Yoga, hold the Profundity

There are people in this world who look amazing contorting their bodies while donning skin-tight leggings and tank tops, and for whom remembering to breathe in through ones nose while stretching is not an epic feat worthy of the highest accolades. I’m not one of those people. I don’t aspire to be. I show up to yoga class well aware that I am not bendy. I am not graceful. Bow pose is akin to waterboarding on my list of things I love doing. But, in the end, I show up, tuck myself into the most corneriest of corners, and fight with my muscles to get them to unfurl themselves.

I’ve found that yoga has become more important than ever to my fitness regime since starting my half-marathon training. There’s something about the combination of cold and running that tightens my body up in a way that only a yoga class, as spastic and pained as I look doing it, can help me loosen to functional levels again.

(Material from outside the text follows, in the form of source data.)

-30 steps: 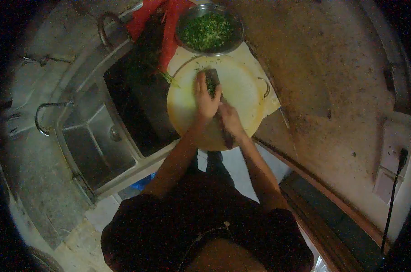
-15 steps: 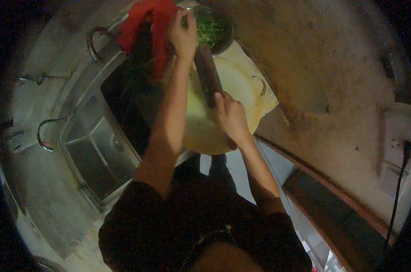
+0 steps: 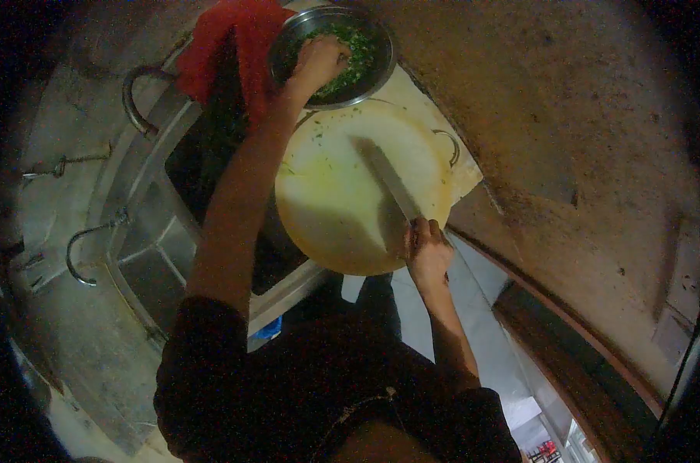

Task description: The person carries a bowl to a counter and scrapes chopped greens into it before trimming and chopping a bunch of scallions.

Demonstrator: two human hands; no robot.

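Observation:
A steel bowl (image 3: 387, 69) holds finely chopped greens (image 3: 359, 71). Inside it is my left hand (image 3: 323, 62), its fingers curled down against the greens; whether it grips any of them is hidden. My right hand (image 3: 428, 251) is closed round the handle of a cleaver (image 3: 387, 174). The cleaver's blade points away from me, above a round pale cutting board (image 3: 327, 224). Small green bits are scattered on the far part of the board, near the bowl.
A red cloth (image 3: 238, 46) hangs by the bowl, over the sink's edge. To the left lies a steel double sink (image 3: 164, 255) with curved taps (image 3: 137, 108). A metal ring handle (image 3: 452, 147) sits at the board's right edge, and a brown wall (image 3: 504, 100) rises beyond.
My left hand has gone down into the bowl of greens. My right hand has drawn the cleaver back towards me and to the right, and its blade has turned.

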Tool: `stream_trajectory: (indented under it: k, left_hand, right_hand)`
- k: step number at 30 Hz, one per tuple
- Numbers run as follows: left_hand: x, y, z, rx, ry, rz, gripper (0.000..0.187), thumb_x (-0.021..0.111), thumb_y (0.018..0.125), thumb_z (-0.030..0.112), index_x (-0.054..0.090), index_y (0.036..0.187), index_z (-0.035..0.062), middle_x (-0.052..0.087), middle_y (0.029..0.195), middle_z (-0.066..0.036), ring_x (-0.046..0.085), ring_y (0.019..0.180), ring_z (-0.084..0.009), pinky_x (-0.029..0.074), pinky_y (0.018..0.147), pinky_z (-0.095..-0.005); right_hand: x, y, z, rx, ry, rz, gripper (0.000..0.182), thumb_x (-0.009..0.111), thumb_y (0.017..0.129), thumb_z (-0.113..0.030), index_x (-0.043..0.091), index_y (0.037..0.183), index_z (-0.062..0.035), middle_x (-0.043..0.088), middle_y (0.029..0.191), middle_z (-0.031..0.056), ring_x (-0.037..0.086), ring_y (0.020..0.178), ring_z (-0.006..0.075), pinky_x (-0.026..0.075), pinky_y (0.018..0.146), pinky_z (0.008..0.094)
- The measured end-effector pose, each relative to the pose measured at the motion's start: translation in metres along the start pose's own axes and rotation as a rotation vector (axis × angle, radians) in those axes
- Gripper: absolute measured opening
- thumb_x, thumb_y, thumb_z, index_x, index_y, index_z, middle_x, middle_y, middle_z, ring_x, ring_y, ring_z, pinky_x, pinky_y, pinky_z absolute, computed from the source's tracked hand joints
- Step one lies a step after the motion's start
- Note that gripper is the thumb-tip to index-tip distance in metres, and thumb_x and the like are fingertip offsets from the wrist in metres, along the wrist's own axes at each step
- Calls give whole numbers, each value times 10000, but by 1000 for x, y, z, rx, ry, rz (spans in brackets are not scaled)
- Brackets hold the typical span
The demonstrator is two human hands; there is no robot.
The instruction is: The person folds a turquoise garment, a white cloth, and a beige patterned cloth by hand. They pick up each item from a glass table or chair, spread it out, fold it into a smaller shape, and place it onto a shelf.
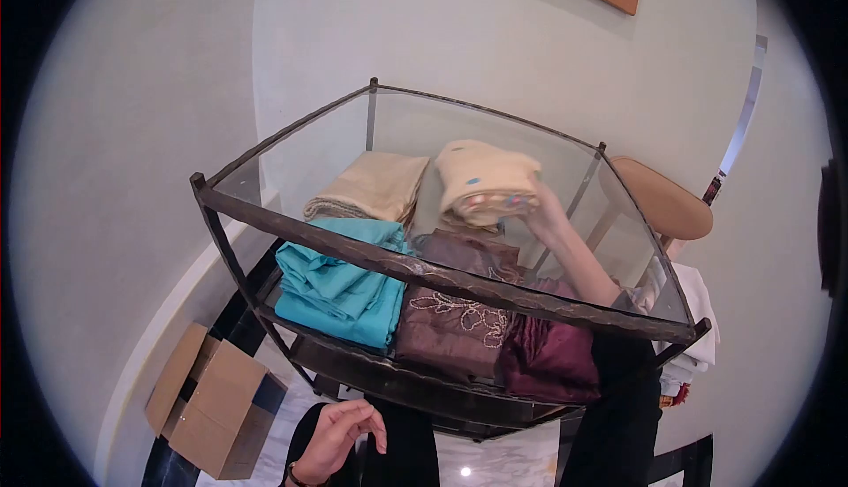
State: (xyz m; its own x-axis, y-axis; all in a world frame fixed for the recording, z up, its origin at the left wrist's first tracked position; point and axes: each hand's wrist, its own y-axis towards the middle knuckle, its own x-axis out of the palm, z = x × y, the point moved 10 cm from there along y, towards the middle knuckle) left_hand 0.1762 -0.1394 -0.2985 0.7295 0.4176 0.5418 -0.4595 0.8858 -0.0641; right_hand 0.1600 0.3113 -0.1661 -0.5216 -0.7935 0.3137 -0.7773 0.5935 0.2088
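Observation:
Under the glass top of a dark metal shelf, my right hand (pixel 535 206) grips the right side of a folded cream cloth (pixel 481 178) with small coloured spots. That cloth is above a brown folded fabric with beadwork (pixel 455 328). To its left lie a folded beige cloth (pixel 371 185) and a turquoise fabric pile (pixel 344 288). A shiny maroon fabric (pixel 552 354) is at the right front. My left hand (pixel 340 434) hovers below the shelf's front edge, fingers loosely curled and apart, holding nothing.
The shelf's dark front rail (pixel 424 271) crosses in front of the fabrics. An open cardboard box (pixel 216 407) stands on the floor at lower left. A tan chair (pixel 662 200) and white folded cloths (pixel 698 319) are at the right.

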Motion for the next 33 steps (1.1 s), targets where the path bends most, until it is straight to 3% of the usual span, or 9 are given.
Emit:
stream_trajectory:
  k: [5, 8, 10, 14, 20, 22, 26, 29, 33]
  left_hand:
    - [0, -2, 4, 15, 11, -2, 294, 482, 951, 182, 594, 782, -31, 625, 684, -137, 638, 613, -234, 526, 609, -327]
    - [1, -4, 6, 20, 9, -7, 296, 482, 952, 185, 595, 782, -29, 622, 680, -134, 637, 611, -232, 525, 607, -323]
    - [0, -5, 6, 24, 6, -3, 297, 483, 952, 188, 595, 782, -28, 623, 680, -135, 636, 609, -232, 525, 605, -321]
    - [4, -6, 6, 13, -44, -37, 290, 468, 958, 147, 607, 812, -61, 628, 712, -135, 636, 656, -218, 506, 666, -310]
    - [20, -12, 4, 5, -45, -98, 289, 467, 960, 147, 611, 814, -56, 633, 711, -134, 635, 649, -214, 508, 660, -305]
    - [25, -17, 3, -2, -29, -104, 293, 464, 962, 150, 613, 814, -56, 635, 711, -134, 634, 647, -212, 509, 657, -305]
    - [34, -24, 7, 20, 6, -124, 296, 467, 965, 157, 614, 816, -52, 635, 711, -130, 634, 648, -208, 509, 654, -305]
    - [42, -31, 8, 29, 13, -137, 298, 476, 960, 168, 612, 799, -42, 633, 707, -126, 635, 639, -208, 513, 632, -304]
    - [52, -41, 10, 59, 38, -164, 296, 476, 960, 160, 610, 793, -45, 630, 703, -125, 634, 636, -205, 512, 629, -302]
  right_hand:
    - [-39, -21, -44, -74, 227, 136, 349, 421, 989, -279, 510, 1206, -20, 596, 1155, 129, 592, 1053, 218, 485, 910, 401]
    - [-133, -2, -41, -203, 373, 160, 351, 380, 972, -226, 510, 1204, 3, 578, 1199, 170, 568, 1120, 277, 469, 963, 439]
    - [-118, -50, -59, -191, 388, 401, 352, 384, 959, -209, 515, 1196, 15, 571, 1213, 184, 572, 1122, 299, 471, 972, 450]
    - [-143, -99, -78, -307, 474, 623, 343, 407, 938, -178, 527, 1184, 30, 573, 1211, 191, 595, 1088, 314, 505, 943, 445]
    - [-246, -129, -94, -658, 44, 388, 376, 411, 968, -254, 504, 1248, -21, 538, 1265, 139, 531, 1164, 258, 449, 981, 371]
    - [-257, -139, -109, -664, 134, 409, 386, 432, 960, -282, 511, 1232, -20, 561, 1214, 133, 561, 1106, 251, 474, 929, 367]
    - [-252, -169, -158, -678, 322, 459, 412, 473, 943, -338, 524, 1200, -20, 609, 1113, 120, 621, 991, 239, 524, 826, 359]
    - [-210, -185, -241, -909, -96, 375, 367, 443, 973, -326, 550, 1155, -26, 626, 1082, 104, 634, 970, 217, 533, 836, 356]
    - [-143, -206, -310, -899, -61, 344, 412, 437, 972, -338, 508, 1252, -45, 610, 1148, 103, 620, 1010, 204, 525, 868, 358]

There was a time when I went to a regular Monday night yoga class at a super-duper pricy yoga studio. In those days I clad myself in head-to-toe Lululemon, listened for nuggets of meaning in the stories my instructor would tell about the meaning of each pose, and practiced the lengthy chant recited at the beginning and end of class while I was at home so I looked like I had been a yogi for years when new people popped into class. These days I’m going to yoga classes at my gym, because $20 a class is a wee bit inexcusable for my budget. I’m still wearing my Lululemon pants, but they’re pilled from years of washing (I can’t believe I thought it was a good idea to spend $90 on spandex!). The yoga studio at my gym is separated from the baby-sitting area by a thin glass wall, and a shabby curtain. In a strange way, this makeshift style yoga kind of fits where my life is right now. I now see yoga as a functional practice to keep me on track in other endeavors. I’ve stopped trying to impress anyone, or pretend I’m anyone I’m not. I’m not bendy. I’m not graceful. And, oh lord do I hate bow pose…but it really does stretch out my quads after my long run days. Plus, I kinda think it’s funny hearing kids screaming during Savasana.

Breakfast


Whole wheat English muffin with tofu cream cheese and strawberry preserves
Pear

Lunch

The Fella and I met up with my cousins who were in town to see a show. We ate at Junior’s Cheesecake, where everything is super-sized.

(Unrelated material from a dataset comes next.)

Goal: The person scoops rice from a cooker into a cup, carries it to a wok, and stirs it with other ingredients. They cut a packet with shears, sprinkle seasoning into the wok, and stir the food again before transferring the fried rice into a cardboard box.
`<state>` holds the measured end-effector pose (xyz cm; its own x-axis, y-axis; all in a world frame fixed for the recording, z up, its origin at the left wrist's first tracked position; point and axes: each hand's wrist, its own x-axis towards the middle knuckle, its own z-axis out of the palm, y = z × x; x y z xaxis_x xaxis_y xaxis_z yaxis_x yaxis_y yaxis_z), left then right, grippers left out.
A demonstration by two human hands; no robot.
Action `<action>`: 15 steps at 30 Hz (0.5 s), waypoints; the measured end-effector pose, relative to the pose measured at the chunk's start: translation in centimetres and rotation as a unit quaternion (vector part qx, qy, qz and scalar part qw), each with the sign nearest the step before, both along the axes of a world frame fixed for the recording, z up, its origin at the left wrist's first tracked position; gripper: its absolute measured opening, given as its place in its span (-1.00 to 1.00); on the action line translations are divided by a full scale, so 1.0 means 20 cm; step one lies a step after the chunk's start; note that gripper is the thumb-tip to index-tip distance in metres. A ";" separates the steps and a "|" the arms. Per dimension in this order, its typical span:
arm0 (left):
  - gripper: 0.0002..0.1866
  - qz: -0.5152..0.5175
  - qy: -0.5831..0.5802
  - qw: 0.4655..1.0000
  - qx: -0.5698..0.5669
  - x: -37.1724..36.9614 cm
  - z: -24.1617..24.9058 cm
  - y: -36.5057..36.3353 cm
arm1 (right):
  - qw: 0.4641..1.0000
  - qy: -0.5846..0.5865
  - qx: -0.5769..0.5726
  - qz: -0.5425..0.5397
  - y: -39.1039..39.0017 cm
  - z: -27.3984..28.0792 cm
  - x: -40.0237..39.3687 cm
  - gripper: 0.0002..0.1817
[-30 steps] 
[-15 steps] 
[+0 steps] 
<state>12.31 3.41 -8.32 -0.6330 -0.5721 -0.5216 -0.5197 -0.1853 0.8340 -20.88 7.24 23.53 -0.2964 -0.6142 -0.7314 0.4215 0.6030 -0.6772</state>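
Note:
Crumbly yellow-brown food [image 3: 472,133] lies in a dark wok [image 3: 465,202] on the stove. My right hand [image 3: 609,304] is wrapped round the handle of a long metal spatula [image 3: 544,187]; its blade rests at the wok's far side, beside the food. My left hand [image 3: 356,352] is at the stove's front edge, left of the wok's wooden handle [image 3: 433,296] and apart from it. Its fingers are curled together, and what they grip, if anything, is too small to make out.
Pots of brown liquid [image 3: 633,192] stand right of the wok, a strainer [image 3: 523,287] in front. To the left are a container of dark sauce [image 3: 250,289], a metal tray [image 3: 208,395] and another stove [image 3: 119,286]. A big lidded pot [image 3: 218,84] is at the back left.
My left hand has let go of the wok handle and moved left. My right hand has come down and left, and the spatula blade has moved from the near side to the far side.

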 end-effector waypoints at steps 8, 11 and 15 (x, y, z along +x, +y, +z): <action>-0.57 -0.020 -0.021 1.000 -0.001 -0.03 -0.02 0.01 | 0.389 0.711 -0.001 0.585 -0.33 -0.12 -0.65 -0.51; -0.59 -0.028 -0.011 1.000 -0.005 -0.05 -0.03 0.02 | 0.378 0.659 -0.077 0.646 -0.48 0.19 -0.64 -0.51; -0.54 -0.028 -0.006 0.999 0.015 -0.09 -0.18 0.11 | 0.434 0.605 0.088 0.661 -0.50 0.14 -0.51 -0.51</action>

When Roy and I ordered the potato pancakes we thought they would be normal sized potato pancakes—you know, like the size of a palm. These guys were the size of the plate. Not that I’m complaining. I do love me some carbs.


Followed by a salad chaser

Dinner


Trader Joe’s has a pretty tasty tofurky in a box with stuffing and mushroom gravy.

Exercise: Obviously tonight was a yoga night.